Supplied data.
------------------------------------------------------------

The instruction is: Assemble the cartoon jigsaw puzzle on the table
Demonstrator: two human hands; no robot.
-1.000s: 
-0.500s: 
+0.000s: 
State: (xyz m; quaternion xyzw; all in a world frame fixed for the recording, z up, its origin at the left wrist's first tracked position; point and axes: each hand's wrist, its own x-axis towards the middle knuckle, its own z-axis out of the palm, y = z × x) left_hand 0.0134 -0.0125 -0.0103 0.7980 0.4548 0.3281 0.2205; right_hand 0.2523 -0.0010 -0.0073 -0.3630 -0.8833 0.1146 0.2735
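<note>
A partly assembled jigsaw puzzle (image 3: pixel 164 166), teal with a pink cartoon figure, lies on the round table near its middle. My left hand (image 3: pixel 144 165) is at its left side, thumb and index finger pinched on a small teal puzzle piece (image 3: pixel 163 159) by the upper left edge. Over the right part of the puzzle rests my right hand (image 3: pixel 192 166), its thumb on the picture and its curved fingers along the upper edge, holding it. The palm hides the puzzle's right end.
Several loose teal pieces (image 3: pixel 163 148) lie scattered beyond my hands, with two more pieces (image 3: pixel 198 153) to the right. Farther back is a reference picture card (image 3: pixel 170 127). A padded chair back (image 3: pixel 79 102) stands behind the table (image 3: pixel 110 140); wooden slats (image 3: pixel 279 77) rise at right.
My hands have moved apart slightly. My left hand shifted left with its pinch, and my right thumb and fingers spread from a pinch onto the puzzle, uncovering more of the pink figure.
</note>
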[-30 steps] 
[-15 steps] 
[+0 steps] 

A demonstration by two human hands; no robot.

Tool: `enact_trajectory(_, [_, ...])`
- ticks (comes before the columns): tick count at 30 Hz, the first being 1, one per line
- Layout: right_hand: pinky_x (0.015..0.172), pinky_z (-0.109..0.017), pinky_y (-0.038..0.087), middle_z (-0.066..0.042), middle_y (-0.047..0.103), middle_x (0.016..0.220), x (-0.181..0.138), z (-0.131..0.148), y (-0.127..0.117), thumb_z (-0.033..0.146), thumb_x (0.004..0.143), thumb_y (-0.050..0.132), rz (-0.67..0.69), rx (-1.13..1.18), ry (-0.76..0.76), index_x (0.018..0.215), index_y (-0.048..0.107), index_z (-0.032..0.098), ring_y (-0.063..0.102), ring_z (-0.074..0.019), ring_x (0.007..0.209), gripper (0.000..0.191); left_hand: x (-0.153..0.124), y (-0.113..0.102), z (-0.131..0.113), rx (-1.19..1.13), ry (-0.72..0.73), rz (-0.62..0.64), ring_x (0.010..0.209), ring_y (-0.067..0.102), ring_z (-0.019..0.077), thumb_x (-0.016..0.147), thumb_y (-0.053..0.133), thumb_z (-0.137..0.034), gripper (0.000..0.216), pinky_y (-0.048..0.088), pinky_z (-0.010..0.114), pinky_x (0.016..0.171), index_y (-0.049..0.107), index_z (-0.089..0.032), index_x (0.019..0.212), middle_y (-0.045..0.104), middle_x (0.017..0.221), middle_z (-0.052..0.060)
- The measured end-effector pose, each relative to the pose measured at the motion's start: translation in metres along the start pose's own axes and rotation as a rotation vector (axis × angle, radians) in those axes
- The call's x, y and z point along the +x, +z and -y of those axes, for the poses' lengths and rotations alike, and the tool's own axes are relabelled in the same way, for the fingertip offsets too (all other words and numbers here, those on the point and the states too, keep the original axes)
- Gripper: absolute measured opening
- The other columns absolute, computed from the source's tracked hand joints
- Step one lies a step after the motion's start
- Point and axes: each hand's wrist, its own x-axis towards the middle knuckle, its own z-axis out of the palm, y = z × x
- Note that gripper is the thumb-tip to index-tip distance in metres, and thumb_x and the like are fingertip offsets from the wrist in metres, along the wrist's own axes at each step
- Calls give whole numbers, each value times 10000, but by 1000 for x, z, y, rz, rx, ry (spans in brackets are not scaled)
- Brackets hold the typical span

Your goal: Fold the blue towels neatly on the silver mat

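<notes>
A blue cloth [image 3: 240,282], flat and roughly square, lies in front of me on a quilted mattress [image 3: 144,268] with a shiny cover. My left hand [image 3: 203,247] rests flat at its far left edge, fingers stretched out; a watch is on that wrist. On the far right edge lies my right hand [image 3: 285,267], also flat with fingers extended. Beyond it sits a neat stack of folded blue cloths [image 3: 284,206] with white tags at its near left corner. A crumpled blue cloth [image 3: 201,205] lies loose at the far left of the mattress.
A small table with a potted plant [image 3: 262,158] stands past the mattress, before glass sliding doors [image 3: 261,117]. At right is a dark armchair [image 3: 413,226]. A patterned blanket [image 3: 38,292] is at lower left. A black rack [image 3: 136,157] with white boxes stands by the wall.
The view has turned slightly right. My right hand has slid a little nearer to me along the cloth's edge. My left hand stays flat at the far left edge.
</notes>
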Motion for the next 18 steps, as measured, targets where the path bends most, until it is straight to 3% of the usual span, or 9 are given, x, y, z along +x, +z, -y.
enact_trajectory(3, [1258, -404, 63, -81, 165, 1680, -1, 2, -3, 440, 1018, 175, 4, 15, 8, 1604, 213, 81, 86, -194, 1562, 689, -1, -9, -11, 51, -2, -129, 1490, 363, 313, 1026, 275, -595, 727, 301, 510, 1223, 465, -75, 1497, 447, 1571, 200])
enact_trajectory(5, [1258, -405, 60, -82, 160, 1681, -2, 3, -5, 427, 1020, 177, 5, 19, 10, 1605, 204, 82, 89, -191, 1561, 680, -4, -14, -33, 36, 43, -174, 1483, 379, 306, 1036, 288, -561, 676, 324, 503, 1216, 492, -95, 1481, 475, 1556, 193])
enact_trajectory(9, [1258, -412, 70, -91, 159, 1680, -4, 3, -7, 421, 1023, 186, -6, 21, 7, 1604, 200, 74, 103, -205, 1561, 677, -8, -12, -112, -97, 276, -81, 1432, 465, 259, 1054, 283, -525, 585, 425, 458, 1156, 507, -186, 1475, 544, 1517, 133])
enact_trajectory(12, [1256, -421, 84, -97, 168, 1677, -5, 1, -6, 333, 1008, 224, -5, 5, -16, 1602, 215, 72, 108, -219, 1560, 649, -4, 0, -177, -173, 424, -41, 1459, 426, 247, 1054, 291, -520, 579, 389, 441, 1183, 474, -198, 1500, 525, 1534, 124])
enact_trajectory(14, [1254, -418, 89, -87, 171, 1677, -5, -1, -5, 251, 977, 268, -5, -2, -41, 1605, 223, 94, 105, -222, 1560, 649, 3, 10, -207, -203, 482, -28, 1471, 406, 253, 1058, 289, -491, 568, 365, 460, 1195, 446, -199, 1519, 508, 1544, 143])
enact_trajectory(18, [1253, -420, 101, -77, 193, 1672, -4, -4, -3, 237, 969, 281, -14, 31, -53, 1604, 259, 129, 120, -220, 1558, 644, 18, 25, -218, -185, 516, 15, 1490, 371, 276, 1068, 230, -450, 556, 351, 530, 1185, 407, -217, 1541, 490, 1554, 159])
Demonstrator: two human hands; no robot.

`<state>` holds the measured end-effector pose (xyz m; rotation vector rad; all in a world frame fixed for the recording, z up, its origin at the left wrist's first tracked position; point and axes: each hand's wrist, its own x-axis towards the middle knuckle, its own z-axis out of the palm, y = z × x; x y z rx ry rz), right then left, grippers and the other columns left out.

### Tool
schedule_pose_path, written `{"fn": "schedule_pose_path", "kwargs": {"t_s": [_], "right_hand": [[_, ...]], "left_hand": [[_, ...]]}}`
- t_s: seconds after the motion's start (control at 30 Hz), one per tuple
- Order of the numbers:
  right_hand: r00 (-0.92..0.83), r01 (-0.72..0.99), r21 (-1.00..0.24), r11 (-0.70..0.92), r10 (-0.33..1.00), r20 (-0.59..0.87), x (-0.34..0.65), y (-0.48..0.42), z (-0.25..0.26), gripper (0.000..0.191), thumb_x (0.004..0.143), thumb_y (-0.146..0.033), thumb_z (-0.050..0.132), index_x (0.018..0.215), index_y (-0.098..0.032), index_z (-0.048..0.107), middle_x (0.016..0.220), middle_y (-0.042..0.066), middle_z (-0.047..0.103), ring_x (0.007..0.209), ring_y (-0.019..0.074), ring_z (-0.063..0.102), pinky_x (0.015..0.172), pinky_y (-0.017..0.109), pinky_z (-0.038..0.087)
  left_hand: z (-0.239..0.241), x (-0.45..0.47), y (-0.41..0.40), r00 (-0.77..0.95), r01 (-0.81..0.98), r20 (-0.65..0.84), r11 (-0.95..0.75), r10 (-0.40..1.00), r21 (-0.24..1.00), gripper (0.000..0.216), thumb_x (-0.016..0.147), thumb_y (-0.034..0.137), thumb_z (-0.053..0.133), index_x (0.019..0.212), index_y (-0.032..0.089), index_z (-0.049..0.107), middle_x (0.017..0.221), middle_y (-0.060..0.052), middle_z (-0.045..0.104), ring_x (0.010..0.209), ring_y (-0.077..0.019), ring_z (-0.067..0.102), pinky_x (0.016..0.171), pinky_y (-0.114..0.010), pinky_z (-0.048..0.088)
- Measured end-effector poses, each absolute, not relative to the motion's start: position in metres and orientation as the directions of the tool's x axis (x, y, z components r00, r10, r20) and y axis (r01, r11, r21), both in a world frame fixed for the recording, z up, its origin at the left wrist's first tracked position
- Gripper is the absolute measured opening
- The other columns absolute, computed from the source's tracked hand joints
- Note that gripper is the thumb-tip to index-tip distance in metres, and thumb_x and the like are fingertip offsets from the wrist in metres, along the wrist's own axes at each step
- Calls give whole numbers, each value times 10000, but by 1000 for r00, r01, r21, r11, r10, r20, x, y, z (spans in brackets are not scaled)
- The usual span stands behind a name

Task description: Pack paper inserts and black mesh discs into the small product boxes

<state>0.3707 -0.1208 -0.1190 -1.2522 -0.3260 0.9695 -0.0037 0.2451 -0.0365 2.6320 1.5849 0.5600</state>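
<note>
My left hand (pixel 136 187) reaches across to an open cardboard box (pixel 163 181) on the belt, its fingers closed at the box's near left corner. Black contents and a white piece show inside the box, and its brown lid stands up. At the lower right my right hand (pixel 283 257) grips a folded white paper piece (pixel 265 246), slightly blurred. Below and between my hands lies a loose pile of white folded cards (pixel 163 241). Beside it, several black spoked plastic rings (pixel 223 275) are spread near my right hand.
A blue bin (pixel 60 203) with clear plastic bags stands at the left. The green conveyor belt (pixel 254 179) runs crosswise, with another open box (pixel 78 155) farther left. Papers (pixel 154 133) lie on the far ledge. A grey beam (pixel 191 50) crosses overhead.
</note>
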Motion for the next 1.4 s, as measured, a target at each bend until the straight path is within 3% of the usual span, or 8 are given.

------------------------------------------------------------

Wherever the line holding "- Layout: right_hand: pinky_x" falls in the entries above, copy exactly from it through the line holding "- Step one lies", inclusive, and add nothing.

- Layout: right_hand: pinky_x (0.015..0.172), pinky_z (-0.109..0.017), pinky_y (-0.038..0.087), middle_z (-0.066..0.042), middle_y (-0.047..0.103), middle_x (0.016..0.220), x (-0.181..0.138), z (-0.131..0.148), y (-0.127..0.117), thumb_z (-0.033..0.146), thumb_x (0.004..0.143), thumb_y (-0.050..0.132), rz (-0.67..0.69), rx (-1.13..1.18), ry (-0.76..0.76), index_x (0.018..0.215), index_y (-0.048..0.107), index_z (-0.032..0.098), ring_y (-0.063..0.102), ring_z (-0.074..0.019), ring_x (0.007..0.209), gripper (0.000..0.191); left_hand: x (-0.153..0.124), y (-0.113..0.102), z (-0.131..0.113), rx (-1.19..1.13), ry (-0.72..0.73), rz (-0.62..0.64), ring_x (0.010..0.209), ring_y (-0.067..0.102), ring_z (-0.019..0.077), thumb_x (-0.016..0.147), thumb_y (-0.053..0.133), thumb_z (-0.137..0.034), gripper (0.000..0.216), pinky_y (-0.048..0.088), pinky_z (-0.010..0.114), pinky_x (0.016..0.171), index_y (-0.049..0.107), index_z (-0.089..0.032), index_x (0.019..0.212), middle_y (-0.045..0.104), middle_x (0.017..0.221), middle_z (-0.052..0.060)
- The measured end-effector pose, each relative to the pose measured at the motion's start: translation in metres along the start pose's own axes and rotation as a rotation vector (axis × angle, radians) in those axes
- The call's x, y and z point along the +x, +z and -y of those axes, for the poses' lengths and rotations alike, and the tool's own axes are relabelled in the same way, for the fingertip offsets too (all other words and numbers here, those on the point and the states too, keep the original axes)
- Gripper: absolute measured opening
- The other columns absolute, computed from the source's tracked hand joints
- Step one lies a step after the motion's start

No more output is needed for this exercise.